[英]Assign values to a df$column with values calculated in another df in R
Codes for the dfs are at the end. dfs 的代码在最后。
I have two dataframes.我有两个数据框。 The first df is meteo data from 3 different stations :
第一个 df 是来自 3 个不同站点的气象数据:
site date temp
X 2021-01-01 14
X 2021-01-02 NA
X 2021-01-03 10
X 2021-01-04 14
X 2021-01-05 10
X 2021-01-06 10
X 2021-01-07 13
X 2021-01-08 12
X 2021-01-09 13
X 2021-01-10 7
X 2021-01-11 9
X 2021-01-12 6
X 2021-01-13 8
Y 2021-01-01 10
Y 2021-01-02 14
Y 2021-01-03 5
Y 2021-01-04 7
Y 2021-01-05 7
Y 2021-01-06 9
Y 2021-01-07 6
Y 2021-01-08 12
Y 2021-01-09 10
Y 2021-01-10 9
Y 2021-01-11 13
Y 2021-01-12 13
Y 2021-01-13 NA
Y 2021-01-14 8
Y 2021-01-15 11
Y 2021-01-16 5
Y 2021-01-17 11
Y 2021-01-18 13
Y 2021-01-19 11
Y 2021-01-20 9
Y 2021-01-21 9
Y 2021-01-22 5
Y 2021-01-23 6
Y 2021-01-24 14
Y 2021-01-25 10
Y 2021-01-26 7
Z 2021-01-01 9
Z 2021-01-02 NA
Z 2021-01-03 12
Z 2021-01-04 6
Z 2021-01-05 5
Z 2021-01-06 7
Z 2021-01-07 7
Z 2021-01-08 5
Z 2021-01-09 7
Z 2021-01-10 7
Z 2021-01-11 15
Z 2021-01-12 8
Z 2021-01-13 5
Z 2021-01-14 6
Z 2021-01-15 5
Z 2021-01-16 12
Z 2021-01-17 8
Z 2021-01-18 7
Z 2021-01-19 6
Z 2021-01-20 13
Z 2021-01-21 14
Z 2021-01-22 8
Z 2021-01-23 11
Z 2021-01-24 7
The second df consists of observations made on the same site than the meteo stations.第二个 df 包含在与气象站相同的站点上进行的观测。 There is a trap at each station.
每个车站都有一个陷阱。 Every couple days, the trap is emptied and the different species that were trapped are counted separately.

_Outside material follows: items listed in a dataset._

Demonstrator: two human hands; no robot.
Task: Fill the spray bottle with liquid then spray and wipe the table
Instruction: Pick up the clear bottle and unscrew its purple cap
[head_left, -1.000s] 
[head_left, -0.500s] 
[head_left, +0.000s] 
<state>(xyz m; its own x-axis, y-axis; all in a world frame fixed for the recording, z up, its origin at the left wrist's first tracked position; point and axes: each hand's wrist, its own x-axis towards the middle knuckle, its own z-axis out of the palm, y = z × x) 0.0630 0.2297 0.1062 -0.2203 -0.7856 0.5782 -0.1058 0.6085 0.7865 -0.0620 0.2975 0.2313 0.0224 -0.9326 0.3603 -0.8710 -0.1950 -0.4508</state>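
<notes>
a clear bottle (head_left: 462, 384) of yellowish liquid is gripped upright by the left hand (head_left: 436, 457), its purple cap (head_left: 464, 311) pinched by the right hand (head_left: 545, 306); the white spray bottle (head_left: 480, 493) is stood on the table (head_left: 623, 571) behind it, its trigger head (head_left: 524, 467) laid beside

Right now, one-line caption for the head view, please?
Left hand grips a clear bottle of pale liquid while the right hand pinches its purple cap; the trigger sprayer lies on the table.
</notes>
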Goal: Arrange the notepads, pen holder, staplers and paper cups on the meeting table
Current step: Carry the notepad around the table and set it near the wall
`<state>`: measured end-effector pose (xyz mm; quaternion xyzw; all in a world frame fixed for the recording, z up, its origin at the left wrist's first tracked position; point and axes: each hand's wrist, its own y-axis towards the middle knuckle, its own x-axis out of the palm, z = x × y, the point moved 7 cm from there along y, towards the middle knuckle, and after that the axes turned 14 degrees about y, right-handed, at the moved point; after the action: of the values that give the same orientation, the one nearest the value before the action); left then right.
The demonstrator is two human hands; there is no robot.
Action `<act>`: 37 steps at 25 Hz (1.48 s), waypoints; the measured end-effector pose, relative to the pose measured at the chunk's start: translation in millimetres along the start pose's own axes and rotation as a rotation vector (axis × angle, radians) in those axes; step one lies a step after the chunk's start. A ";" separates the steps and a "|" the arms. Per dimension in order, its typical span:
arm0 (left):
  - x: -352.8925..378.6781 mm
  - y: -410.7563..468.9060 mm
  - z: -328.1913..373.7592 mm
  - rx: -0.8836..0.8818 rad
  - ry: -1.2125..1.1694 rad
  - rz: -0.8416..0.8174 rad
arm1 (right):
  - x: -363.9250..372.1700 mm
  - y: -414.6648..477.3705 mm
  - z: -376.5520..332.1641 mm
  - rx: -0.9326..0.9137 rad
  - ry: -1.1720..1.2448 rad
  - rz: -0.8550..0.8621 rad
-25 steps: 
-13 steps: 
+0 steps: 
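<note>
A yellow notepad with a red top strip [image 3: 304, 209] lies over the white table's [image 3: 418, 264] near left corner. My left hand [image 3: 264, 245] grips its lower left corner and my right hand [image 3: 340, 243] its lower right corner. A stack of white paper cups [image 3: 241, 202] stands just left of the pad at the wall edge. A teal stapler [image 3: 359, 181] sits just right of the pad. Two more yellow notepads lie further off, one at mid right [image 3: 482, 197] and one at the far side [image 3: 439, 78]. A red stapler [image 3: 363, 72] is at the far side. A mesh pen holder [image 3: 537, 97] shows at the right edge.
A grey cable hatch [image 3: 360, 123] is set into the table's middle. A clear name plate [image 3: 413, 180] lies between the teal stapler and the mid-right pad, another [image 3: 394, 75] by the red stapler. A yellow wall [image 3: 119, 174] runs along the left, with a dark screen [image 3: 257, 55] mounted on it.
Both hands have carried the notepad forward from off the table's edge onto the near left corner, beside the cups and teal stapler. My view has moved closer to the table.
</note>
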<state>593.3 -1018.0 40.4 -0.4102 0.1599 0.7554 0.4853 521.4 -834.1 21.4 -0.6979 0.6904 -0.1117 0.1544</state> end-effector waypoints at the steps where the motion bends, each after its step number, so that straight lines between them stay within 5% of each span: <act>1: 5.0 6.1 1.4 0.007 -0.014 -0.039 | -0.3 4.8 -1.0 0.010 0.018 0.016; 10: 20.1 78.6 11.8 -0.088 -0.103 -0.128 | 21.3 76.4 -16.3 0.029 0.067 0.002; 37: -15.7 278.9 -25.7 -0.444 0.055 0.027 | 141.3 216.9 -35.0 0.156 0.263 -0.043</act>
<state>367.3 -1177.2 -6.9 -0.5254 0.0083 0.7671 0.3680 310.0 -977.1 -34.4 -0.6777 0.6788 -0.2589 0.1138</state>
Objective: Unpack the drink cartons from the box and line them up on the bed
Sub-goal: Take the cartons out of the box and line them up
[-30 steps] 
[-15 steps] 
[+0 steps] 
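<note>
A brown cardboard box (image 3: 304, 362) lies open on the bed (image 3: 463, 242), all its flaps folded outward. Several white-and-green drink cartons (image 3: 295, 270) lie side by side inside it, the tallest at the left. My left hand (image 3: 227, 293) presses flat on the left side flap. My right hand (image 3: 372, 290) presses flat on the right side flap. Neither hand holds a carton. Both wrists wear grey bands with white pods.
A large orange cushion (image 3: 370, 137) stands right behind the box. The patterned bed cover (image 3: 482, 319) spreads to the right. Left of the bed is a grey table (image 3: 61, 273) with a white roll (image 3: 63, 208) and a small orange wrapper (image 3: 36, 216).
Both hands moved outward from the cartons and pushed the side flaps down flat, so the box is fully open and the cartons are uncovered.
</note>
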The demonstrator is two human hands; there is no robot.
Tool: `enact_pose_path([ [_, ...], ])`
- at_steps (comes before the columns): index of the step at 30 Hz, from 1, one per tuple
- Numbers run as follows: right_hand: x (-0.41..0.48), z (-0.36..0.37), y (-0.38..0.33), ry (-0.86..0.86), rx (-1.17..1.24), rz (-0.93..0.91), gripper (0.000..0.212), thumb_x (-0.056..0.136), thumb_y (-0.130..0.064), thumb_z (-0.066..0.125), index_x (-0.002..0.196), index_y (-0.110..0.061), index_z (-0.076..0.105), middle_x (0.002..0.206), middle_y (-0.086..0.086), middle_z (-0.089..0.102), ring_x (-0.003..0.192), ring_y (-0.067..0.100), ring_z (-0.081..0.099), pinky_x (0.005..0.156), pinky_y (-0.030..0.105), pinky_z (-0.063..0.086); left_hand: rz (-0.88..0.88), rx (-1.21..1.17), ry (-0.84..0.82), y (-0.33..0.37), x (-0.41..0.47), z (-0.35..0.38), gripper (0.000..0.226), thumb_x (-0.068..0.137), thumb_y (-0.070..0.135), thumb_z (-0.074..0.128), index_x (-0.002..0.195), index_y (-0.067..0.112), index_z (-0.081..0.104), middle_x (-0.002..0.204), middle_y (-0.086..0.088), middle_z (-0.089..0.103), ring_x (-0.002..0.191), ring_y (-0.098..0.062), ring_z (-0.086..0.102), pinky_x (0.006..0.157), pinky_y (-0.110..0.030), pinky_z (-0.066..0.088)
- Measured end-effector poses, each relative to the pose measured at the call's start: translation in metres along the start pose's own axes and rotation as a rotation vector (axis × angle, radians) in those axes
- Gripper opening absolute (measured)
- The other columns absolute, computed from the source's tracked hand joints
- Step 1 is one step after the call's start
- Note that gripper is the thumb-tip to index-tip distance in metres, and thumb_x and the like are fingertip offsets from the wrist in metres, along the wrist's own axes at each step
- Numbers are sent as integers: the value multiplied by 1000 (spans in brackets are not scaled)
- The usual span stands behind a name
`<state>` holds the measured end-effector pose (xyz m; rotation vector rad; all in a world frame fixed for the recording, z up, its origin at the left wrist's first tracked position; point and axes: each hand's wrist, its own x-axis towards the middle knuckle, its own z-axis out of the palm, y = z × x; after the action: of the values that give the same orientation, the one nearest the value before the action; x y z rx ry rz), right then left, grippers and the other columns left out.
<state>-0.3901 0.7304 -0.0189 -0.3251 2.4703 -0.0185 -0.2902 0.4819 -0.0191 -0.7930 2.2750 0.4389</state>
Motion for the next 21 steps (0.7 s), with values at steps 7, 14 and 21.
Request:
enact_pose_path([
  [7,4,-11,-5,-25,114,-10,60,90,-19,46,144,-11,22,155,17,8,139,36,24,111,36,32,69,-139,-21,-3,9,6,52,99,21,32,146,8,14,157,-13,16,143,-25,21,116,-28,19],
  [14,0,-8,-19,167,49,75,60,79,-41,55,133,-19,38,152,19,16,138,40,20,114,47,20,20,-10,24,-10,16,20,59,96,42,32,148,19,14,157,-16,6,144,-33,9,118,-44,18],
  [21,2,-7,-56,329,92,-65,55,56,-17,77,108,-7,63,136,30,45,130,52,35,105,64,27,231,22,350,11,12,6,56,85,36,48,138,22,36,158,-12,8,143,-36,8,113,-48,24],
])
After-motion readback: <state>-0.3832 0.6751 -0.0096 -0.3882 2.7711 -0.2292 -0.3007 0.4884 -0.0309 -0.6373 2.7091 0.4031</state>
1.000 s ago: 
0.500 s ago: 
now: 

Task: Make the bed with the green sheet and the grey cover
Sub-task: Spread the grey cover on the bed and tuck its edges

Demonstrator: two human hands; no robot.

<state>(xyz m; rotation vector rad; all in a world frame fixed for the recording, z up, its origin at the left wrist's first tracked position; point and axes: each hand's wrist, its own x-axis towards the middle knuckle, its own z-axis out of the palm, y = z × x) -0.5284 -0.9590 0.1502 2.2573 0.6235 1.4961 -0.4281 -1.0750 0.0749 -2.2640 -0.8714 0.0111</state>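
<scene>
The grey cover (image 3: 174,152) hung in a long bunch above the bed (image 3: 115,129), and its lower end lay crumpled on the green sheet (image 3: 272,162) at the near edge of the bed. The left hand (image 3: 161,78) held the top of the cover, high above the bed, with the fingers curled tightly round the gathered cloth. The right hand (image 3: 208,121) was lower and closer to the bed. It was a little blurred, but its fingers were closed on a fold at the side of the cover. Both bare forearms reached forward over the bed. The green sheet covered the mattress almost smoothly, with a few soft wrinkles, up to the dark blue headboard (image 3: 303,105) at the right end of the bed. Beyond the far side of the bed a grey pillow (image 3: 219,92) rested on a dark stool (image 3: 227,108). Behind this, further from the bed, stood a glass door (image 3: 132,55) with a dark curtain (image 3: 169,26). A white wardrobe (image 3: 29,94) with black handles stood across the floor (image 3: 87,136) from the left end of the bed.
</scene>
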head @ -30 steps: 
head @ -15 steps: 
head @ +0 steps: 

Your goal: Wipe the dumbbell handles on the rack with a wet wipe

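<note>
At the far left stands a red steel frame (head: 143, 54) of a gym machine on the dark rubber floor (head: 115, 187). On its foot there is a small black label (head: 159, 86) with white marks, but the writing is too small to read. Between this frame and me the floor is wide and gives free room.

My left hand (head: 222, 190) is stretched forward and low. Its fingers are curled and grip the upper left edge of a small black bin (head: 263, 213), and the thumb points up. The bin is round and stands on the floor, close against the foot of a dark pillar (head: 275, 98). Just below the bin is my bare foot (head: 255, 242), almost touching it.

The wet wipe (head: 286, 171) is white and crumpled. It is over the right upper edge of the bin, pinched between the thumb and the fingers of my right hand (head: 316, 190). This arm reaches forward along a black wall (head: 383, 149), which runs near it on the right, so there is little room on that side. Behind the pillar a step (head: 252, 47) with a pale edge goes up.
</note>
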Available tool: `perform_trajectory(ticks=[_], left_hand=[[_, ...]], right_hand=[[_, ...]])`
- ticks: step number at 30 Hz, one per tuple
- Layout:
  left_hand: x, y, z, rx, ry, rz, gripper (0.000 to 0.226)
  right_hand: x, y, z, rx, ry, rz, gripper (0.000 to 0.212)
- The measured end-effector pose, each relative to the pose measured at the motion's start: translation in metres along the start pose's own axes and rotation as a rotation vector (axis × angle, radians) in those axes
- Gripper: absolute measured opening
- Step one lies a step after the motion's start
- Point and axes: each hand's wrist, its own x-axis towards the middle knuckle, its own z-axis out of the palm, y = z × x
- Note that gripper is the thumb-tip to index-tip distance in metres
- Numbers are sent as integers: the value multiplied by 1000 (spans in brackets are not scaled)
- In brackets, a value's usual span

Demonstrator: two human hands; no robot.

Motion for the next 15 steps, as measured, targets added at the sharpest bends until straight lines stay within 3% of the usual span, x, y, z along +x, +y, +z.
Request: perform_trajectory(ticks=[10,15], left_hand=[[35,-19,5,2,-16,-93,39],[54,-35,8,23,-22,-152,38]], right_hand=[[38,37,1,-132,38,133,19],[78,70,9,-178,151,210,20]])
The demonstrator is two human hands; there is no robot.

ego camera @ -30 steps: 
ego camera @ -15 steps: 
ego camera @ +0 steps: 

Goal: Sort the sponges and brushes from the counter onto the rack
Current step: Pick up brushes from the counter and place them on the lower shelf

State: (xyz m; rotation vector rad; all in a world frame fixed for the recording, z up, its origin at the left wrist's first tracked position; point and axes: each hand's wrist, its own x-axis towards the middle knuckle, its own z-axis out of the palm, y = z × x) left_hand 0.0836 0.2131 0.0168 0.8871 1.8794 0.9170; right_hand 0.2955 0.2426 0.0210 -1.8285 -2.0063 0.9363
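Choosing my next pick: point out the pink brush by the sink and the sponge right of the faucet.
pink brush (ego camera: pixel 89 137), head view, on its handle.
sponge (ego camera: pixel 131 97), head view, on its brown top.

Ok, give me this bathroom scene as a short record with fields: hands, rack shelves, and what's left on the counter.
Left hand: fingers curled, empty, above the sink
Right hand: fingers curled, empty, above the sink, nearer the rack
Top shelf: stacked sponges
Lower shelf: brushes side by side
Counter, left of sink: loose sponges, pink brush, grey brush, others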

每隔几天,陷阱就会被清空,被困的不同物种会被单独计算。 For each site in
df2
, the date of pose
is always the day after the date of withdrawal
of the precedent entree (row).对于
df2
中的每个站点, pose
日期始终是先例主菜(行) withdrawal
日期的第二天。 In this exemple, the species are in the obs
column.在这个例子中,物种在
obs
列中。 They are named A
, B
, C
, D
, F
and G
.它们被命名为
A
、 B
、 C
、 D
、 F
和G
。 freq
is the number of individuals that were trapped for that specie. freq
是为该物种被困的个体数量。
site pose withdrawal obs freq
X 2021-01-01 2021-01-03 A 31
X 2021-01-01 2021-01-03 B 42
X 2021-01-04 2021-01-05 A 14
X 2021-01-06 2021-01-13 D 16
X 2021-01-06 2021-01-13 F 36
Y 2021-01-01 2021-01-04 G 49
Y 2021-01-01 2021-01-04 A 29
Y 2021-01-01 2021-01-04 C 45
Y 2021-01-05 2021-01-14 D 25
Y 2021-01-05 2021-01-14 A 50
Y 2021-01-15 2021-01-14 B 40
Y 2021-01-19 2021-01-26 B 39
Z 2021-01-01 2021-01-03 C 25
Z 2021-01-04 2021-01-05 F 3
Z 2021-01-04 2021-01-05 B 16
Z 2021-01-06 2021-01-14 C 19
Z 2021-01-15 2021-01-19 A 12
Z 2021-01-15 2021-01-19 B 26
Z 2021-01-15 2021-01-19 F 2
Z 2021-01-20 2021-01-24 A 24
I want to add a mean_T
column to df2
where I would store the mean temperature for each entree in df2
.我想在
df2
中添加一个mean_T
列,在其中将每个主菜的平均温度存储在df2
中。
For ID = 1
, the mean temperature would be calculated with the entrees 2021-01-01
, 2021-01-02
and 2021-01-03
in df1
, where site = 'X'
.对于
ID = 1
,将使用df1
中的主菜2021-01-01
、 2021-01-02
和2021-01-03
计算平均温度,其中site = 'X'
。
With simpler dfs, I used this code the get the mean temperature.使用更简单的 dfs,我使用此代码获取平均温度。 It works if I only have one entree per date, per site in
df2
, which is not the case.如果我在
df2
中的每个站点每个日期只有一个主菜,它就可以工作,但事实并非如此。
df1 <- split(df1, with(df1, site), subset(df1, select = -site) )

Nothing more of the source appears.